Es gibt Dinge, die man lieber nicht tun sollte. Wie auf den Gleisen zu stehen, wenn ein Zug kommt, oder die Hand über eine offene Flamme zu halten. Schnell hin- und herwedeln wäre ja nicht schlimm, aber irgendwas treibt mich dazu an, die Hand einen Tick länger über das Feuer zu halten, und noch einen und noch einen. Bahngleise und Mütter sind wie offene Flammen – zu lang, zu nah, schon kann es wehtun.
Wenn ich all die Dinge auflisten würde, die ich lieber nicht tun sollte, stünde die Aktion von heute ziemlich weit oben. Aber all diese Dinge ziehen mich eben an. Vielleicht will ich einfach wissen, was passiert, wem es wehtut?
Ganz gleich, wie oft mich vorher eine innere Stimme gemahnt hat fortzubleiben, wie sehr ich es mir vorgenommen hatte: Nicht mal ein verlorener Fahrschein und meine absichtlich unpassenden Klamotten konnten mich davon abhalten herzukommen.

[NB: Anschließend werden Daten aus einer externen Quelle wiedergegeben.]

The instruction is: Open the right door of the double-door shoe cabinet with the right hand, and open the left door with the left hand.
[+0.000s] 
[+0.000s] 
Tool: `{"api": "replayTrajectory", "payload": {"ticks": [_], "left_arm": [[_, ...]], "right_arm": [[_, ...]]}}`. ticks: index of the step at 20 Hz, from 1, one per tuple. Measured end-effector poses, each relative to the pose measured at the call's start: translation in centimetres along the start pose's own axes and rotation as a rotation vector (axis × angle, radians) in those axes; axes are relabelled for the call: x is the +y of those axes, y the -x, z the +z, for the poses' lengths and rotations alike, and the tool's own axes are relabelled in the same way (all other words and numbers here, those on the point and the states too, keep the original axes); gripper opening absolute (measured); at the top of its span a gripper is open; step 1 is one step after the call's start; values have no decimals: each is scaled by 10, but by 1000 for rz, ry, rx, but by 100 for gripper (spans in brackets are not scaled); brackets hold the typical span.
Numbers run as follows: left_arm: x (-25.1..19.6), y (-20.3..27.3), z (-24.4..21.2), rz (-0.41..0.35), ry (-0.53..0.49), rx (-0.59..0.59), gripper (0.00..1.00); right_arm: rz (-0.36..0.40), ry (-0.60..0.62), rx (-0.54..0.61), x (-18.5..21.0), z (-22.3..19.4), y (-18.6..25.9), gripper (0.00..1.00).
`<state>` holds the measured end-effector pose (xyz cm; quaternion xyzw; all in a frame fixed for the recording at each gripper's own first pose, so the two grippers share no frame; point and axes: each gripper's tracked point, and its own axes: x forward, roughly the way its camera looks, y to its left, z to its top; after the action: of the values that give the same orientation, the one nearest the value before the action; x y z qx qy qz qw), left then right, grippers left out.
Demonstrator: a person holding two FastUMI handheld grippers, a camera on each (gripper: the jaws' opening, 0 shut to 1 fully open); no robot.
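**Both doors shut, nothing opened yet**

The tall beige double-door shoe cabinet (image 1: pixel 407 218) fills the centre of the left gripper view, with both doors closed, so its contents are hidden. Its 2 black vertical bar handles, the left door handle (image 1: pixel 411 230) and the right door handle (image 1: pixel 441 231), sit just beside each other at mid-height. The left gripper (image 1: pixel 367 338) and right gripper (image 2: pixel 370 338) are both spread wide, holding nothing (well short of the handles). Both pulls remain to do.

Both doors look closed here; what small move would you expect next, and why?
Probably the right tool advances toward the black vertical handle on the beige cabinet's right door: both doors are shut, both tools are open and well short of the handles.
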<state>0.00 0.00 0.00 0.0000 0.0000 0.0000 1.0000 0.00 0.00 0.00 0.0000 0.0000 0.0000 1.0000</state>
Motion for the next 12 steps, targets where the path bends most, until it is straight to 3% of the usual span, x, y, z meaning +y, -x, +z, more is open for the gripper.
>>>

Ich wäre immer hier gelandet.
Wie lange ich bleibe und wie nah ich herangehe, ist eine andere Frage.
Im Moment jedenfalls stehe ich bibbernd auf einem Hügel über dem Krematorium. Ein roter Tupfer unter kahlen Bäumen an einem düsteren, farblosen Tag. Überlege, was ich tun soll.
Es fängt an zu regnen und ich empfinde Genugtuung. Sie hat den Regen gehasst. Die meisten Leute schimpfen zwar, wenn sie vom Schauer überrascht werden oder ihre Gartenparty ins Wasser fällt, aber sie hat den Regen wirklich gehasst. Fast als wäre sie nicht aus Sehnen, Muskeln und kantigen Knochen, sondern aus etwas, das weggespült werden könnte.
Womöglich hatte sie Angst, der Regen könnte die Maske abwaschen, die sie auf diesem Foto in der Zeitung trug. Das Foto, auf dem sie lächelnd neben einem Mann stand, den ich noch nie zuvor gesehen hatte. Lächelnd?
Ich frage mich, ob sie in ihrem Sarg jetzt auch lächelt, ob man ihre Züge für eine hübsche Lüge im Jenseits hergerichtet hat? Vielleicht um denjenigen, der die Himmelspforte öffnet, davon zu überzeugen, sie nicht mit einem Tritt in die Tiefe zu befördern? Aber möglicherweise war von ihrem Gesicht auch nicht mehr genug übrig.
Fahrzeuge kriechen die Straße hinauf. Der erste Wagen ist lang und schwarz, der Leichenwagen. Als er vor dem Krematorium hält, wird der Regen stärker. Logisch eigentlich. Es gießt in Strömen, Blitze zucken über den Himmel.
Gerade habe ich noch gezögert, wie nah ich der Flamme kommen möchte, aber nun nimmt der Sturm mir die Entscheidung quasi ab. Geh weiter, Quinn. Du musst dich unterstellen.
Ein guter Vorwand. Denn in Wahrheit will ich mich nur davon überzeugen, dass sie wirklich tot ist.